The London Marathon is now underway, with many runners wearing black ribbons in honour of the victims of the Boston bombings.
The elite women's race began in London's Blackheath at 9am, followed by the elite wheelchair race at 9:20am and the elite men's race and mass race at 10am.
BBC News reports that a 30-second silence will be held at the start of the mass race, at 9:57am, for those killed and injured in Boston.
As well as the 35,000 competitors, half a million people are expected to line the route around London. Hundreds of extra police officers, around 40 per cent more than last year, have been called in to help reassure runners and spectators.
Sky News reports that Richard Inchley, who has been registering runners, says that the Boston bombings have not deterred competitors from taking part. Every runner was given a black ribbon to wear during the race.
He says: "People are more determined than ever to take part, and I can't think of a single person who wasn't eager to wear the ribbon."
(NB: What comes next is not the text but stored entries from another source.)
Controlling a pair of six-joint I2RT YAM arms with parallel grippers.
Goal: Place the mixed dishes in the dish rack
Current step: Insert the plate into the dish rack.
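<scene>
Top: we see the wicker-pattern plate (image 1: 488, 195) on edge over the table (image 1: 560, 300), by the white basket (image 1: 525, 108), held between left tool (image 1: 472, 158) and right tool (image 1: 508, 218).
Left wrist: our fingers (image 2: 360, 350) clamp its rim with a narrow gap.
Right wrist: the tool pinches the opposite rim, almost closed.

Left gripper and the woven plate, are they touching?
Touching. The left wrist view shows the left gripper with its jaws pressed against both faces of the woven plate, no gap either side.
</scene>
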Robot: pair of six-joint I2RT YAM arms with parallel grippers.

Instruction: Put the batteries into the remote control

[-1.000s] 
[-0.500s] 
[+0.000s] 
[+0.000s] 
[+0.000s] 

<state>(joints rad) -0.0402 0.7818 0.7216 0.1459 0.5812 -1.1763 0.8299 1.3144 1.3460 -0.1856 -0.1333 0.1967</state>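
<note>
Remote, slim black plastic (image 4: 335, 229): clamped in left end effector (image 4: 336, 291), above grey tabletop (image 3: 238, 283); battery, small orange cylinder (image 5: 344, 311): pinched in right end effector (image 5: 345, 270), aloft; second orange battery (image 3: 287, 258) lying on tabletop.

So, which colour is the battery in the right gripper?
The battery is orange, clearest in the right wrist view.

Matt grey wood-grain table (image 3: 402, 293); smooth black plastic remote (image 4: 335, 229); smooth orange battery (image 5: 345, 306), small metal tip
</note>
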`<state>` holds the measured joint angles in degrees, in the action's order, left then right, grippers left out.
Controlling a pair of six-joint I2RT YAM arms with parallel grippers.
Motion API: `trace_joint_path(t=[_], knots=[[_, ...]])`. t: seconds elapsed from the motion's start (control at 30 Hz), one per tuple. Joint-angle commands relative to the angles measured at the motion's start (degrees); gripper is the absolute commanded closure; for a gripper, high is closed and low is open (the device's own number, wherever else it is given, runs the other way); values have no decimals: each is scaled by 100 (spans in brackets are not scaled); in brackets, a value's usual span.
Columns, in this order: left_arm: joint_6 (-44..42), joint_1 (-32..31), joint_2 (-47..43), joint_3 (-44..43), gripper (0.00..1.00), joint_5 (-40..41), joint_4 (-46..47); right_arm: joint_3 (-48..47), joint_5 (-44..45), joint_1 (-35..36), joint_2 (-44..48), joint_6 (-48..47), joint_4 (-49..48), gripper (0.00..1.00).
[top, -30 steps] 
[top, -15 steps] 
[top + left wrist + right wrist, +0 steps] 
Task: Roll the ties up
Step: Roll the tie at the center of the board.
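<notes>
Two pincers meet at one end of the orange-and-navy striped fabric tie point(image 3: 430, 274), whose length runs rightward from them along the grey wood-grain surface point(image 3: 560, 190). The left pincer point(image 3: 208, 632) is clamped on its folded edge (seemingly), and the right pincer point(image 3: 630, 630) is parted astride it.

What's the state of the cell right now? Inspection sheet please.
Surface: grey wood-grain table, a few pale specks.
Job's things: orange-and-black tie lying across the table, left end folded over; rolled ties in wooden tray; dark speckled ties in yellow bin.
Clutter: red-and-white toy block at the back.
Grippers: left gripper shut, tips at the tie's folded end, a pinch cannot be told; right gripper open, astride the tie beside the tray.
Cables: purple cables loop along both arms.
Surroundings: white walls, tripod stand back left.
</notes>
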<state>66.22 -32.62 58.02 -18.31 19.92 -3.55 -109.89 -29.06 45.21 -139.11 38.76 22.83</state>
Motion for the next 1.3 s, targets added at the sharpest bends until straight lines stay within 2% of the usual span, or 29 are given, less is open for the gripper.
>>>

According to BBC News, The Metropolitan Police reviewed security plans after the Boston attacks, and organisers say that there is no known threat to the race.
Chief Superintendent Julia Pendry, who has headed marathon security for five years, said that this year more search dogs will be deployed and asked spectators to keep their belongings with them to prevent security alerts.
She told the BBC: "There is no link between the Boston Marathon and the London Marathon and there is no change to the threat level at this time to London."
Virgin London Marathon has pledged to donate £2 for every runner that finishes the race to The One Fund Boston, which has been set up to raise money for the victims of the bombings. Organisers expect the total donation to exceed £70,000.